2008 Annual Report: [Word|PDF]

S3D Tiger Team

The S3D Tiger Team has actively worked with the application team to identify several optimization opportunities and to provide mechanisms to exploit them. Specific changes include development of a simple transformation tool to optimize certain Fortran statements; the modified code is being added to the application team's source base. We have also targeted study of potential optimizations of the exp intrinsic function that will likely be adopted by the application team. Scaling studies on the ORNL system identified load balance issues arising from the XT3 nodes having lower memory bandwidth than the XT4 nodes. The Tiger Team designed a potential solution to this issue as well although the application team has decided not to adopt it since the ORNL machine will only have XT4 nodes in the near future. While the application team has successfully met its Joule requirements, the Tiger Team continues to work with them in order to prepare for full scale runs on the anticipated petascale platform at ORNL.

GTC Tiger Team

The GTC Tiger Team was formed to assist with performance optimization and scalability issues related to achieving the Joule goals for GTC of 1) running 50 percent faster on the model problem, and 2) running twice as long in simulation time for a fixed wallclock time.

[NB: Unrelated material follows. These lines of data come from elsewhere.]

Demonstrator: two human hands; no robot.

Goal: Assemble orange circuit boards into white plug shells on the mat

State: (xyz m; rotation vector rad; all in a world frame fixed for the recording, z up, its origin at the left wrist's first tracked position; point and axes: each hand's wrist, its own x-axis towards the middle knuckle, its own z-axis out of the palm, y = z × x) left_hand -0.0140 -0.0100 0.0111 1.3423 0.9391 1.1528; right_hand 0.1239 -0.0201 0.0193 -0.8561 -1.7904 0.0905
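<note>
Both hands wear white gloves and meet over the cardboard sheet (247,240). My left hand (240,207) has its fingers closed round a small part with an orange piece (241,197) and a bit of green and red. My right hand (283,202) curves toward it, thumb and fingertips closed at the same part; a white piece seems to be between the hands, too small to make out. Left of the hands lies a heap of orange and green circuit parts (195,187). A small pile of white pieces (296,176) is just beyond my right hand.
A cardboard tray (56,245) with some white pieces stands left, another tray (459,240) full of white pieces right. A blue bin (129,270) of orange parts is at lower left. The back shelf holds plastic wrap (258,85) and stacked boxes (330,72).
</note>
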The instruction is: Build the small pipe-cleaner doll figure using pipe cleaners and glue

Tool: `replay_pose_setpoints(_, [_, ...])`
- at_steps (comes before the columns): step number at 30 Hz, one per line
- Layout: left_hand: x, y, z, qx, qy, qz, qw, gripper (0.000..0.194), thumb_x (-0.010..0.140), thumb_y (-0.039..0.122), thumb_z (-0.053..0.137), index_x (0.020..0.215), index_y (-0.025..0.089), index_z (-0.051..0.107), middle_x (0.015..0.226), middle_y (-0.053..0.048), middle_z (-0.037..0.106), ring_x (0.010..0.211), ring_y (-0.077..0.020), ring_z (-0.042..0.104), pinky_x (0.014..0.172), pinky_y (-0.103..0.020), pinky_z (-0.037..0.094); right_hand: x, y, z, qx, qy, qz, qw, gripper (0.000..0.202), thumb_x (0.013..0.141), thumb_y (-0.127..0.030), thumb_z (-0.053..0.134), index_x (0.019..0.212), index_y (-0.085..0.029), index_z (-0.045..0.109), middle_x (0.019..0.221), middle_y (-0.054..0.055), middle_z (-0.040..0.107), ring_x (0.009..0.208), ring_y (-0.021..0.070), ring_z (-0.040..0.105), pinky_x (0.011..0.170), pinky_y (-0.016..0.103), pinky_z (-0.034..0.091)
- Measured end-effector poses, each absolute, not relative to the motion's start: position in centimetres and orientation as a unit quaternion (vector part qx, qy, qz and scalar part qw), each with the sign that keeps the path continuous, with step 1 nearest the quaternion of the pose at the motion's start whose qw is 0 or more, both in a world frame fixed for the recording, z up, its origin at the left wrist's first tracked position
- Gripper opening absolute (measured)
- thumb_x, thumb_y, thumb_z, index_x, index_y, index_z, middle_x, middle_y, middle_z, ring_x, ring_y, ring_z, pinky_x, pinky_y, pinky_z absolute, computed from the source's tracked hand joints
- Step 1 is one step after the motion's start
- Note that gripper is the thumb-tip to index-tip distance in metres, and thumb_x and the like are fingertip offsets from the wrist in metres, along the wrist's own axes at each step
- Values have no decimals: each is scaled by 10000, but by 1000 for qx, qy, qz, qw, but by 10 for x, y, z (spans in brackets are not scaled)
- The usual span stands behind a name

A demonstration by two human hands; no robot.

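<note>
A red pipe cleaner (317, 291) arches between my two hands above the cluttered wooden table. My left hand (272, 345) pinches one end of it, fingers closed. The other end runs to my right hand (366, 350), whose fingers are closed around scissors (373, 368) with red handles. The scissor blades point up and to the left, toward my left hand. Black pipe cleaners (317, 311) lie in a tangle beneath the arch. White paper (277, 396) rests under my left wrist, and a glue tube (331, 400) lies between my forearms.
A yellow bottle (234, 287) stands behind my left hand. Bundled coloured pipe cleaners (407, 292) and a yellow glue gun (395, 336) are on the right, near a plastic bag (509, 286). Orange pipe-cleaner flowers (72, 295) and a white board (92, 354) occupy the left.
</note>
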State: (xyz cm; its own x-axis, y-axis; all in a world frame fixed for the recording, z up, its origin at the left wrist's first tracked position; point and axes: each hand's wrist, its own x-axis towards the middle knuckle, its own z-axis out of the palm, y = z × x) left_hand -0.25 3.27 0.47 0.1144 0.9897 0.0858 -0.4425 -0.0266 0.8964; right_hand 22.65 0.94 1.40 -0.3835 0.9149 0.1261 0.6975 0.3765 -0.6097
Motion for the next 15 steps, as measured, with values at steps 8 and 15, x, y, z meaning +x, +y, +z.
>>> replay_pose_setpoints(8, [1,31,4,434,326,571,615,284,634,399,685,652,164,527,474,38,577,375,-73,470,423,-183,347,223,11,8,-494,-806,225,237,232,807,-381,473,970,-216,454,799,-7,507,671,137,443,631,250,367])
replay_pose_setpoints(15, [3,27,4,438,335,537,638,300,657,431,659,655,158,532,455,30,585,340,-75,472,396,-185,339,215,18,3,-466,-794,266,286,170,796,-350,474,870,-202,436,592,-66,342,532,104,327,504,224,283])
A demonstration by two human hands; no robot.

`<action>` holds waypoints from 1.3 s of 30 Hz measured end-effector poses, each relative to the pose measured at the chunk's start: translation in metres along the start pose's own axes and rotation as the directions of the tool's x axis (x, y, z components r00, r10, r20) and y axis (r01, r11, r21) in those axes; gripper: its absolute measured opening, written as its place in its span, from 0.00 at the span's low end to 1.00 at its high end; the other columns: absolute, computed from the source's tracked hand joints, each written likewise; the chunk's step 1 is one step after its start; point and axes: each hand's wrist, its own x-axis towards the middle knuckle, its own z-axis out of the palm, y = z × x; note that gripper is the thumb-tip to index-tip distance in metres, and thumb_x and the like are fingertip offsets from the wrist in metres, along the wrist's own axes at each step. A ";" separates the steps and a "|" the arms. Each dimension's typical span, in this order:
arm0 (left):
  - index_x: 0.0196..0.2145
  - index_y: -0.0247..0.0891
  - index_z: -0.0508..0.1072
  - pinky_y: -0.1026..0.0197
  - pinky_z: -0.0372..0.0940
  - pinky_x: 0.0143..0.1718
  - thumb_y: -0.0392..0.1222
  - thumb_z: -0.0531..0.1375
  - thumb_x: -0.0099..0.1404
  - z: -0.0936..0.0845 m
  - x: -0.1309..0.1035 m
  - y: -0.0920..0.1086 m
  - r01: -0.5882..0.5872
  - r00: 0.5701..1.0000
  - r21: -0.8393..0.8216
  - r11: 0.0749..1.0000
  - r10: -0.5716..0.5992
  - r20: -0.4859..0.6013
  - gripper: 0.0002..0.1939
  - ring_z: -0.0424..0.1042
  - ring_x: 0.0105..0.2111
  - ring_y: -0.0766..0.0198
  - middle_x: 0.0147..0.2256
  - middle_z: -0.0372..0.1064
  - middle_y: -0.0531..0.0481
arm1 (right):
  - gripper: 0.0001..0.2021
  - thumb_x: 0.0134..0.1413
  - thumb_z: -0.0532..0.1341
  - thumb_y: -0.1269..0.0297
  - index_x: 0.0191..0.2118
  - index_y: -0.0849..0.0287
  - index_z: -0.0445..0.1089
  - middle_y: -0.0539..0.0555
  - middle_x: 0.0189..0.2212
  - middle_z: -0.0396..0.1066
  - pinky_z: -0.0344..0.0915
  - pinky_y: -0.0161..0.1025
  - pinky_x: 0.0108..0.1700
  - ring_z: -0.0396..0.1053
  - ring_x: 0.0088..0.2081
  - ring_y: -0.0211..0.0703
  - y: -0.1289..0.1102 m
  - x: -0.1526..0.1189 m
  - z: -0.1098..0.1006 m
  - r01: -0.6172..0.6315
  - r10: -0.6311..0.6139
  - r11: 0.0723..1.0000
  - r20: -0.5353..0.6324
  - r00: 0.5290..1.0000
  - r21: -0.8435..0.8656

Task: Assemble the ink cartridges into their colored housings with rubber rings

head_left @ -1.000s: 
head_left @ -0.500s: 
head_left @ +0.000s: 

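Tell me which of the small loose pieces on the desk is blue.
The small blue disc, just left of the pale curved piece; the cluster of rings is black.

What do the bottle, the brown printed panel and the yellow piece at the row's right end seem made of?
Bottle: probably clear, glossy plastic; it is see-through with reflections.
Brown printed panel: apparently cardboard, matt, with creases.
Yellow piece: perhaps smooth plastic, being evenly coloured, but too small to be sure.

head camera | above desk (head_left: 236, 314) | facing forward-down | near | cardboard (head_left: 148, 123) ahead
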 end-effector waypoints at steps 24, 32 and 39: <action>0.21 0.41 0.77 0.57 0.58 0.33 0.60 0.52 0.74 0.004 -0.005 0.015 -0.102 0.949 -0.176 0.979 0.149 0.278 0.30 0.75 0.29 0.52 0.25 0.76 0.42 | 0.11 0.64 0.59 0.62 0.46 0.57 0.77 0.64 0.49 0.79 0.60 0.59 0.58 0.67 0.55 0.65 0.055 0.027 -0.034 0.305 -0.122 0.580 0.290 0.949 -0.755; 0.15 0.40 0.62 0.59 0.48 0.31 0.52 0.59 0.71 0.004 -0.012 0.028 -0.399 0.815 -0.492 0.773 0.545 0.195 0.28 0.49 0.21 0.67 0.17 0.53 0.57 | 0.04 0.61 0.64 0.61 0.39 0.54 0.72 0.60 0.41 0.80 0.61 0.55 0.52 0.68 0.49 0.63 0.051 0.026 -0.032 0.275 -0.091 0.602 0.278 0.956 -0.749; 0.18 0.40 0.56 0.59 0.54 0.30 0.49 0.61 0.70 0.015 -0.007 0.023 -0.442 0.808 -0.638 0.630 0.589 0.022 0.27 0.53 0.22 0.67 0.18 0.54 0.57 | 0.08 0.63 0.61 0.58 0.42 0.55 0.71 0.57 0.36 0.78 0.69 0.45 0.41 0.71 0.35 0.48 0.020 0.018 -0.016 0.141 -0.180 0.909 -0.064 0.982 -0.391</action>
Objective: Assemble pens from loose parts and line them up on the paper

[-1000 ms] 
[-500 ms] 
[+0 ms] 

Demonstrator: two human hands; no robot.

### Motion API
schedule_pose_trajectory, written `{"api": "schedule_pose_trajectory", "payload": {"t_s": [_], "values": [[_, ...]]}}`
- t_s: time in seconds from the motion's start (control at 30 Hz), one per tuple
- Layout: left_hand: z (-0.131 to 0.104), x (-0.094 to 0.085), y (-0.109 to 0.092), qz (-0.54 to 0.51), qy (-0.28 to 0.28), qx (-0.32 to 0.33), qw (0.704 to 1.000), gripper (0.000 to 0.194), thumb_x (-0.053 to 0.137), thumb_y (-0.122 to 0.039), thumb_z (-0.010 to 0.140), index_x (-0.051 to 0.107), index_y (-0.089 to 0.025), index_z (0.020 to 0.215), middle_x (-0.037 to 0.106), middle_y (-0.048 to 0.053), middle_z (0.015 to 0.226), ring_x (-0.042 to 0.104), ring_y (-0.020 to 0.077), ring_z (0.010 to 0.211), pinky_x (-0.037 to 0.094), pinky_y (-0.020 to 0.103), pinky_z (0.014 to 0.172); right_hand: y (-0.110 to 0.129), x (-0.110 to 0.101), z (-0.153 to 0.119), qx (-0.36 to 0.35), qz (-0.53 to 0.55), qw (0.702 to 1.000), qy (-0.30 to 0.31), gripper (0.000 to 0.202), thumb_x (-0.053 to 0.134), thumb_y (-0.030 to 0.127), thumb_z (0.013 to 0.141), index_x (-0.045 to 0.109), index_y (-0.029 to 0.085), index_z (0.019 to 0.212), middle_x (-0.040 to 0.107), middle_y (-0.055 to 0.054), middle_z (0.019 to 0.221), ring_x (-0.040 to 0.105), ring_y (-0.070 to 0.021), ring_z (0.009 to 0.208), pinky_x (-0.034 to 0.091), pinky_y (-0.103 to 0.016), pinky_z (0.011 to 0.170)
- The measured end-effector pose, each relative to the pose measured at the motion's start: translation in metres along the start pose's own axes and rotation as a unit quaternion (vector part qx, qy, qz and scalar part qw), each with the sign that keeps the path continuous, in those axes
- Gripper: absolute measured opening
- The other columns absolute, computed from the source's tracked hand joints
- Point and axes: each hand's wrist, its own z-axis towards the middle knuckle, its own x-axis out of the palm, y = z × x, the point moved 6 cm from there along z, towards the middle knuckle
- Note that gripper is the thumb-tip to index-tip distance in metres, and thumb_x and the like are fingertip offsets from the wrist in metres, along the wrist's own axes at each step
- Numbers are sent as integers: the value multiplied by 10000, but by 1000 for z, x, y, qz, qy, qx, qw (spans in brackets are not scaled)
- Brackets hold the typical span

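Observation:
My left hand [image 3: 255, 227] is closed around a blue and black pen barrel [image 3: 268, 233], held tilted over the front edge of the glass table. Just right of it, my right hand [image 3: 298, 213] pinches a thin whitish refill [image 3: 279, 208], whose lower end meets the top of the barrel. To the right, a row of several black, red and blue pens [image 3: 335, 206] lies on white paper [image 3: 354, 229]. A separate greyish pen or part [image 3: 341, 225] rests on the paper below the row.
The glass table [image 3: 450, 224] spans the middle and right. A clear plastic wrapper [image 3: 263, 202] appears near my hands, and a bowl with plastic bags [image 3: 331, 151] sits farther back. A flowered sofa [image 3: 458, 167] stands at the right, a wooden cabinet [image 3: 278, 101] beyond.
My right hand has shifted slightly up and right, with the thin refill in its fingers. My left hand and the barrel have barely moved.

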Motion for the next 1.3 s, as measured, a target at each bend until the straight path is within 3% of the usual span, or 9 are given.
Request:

GTC solves the gyro-averaged Vlasov-Poisson system of equations using the particle-in-cell (PIC) approach. In GTC, the main bottleneck is the charge deposition, or scatter operation, and this is also true for most particle codes. The scatter algorithm in GTC is more complex since one is dealing with fast gyrating particles for which motion is described by charged rings being tracked by their guiding center. Hand-tuning techniques such as common subexpression elimination, code movement, loop unrolling, and cache blocking were used to improve performance of the charge deposition routine by around 10 percent. These changes have been incorporated into the production version of the code.

New physics in the GTC-S version of the code allows the input of real experimental profiles and magnetic equilibria, introducing the important effects of shaped cross-section physics. The implementation of this new capability required extensive changes to the code, and the goal is now to bring GTC-S to the performance level of the original GTC and beyond, so as to be able to do global simulations of plasmas in the ITER fusion reactor, which will be coming on-line in about five years. Tiger Team participants have used cache modeling techniques to develop further optimizations to the charge deposition and other key GTC-S routines. These code transformations have been sent to the developers and are awaiting their evaluation. Tiger Team participants are also investigating scalability and load imbalance issues with the new GTC-P version of the code that partitions the poloidal plane into radial shells.